Work to complete
Filter the material below down to the lines containing the word "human".

● ● ●

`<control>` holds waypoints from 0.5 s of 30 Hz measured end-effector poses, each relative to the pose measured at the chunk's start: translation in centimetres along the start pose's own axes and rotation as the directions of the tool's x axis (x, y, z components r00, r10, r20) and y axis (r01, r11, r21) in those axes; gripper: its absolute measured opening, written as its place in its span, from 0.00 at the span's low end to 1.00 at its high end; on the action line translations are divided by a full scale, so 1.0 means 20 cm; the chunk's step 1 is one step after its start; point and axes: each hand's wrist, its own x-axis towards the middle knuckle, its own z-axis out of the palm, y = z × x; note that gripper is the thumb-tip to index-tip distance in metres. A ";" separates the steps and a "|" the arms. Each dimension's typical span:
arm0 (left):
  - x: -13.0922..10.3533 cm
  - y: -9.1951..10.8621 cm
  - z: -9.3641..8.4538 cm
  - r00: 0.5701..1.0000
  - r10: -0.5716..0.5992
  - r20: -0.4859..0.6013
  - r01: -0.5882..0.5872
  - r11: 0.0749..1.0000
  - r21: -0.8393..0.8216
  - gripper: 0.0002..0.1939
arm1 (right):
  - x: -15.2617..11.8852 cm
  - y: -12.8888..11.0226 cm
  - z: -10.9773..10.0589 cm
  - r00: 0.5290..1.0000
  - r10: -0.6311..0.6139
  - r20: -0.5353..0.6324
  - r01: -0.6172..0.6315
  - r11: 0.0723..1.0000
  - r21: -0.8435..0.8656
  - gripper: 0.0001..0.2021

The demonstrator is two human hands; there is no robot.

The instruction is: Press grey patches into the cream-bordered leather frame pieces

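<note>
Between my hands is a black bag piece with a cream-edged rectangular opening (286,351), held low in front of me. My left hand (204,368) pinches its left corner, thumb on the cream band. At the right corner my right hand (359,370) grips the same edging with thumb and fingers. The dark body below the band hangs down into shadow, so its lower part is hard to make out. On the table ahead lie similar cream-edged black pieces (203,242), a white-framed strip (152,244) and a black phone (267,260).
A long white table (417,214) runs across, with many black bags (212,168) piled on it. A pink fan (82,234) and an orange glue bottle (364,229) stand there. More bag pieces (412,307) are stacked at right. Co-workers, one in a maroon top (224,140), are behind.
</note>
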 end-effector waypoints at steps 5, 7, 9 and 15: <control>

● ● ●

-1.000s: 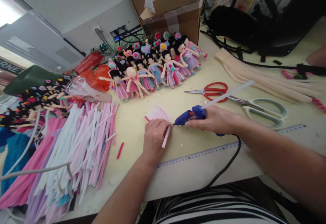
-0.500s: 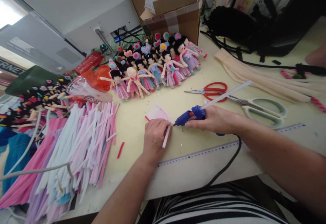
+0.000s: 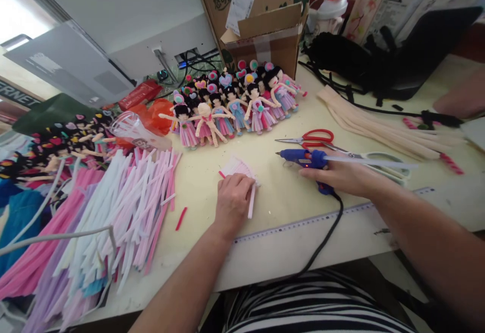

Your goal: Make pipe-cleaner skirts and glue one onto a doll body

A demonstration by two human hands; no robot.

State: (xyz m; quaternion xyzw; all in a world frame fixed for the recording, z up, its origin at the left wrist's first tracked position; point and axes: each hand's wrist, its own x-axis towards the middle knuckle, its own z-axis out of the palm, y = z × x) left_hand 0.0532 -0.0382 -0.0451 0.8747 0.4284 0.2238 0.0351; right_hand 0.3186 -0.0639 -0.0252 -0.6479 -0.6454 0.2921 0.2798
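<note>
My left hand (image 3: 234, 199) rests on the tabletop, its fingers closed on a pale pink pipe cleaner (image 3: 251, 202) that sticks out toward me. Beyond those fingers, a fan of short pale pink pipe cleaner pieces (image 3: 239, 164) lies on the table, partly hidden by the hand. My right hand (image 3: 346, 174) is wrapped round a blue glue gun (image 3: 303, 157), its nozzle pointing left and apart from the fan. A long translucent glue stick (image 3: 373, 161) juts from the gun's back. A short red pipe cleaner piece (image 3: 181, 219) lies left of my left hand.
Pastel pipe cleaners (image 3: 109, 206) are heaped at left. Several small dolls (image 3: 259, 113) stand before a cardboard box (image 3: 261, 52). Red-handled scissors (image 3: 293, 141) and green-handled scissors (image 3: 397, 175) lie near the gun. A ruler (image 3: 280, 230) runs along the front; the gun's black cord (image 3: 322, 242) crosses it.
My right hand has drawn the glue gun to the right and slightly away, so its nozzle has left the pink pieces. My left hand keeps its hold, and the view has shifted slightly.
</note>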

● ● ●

Answer section
The demonstrator is two human hands; there is no robot.
A demonstration by two human hands; no robot.

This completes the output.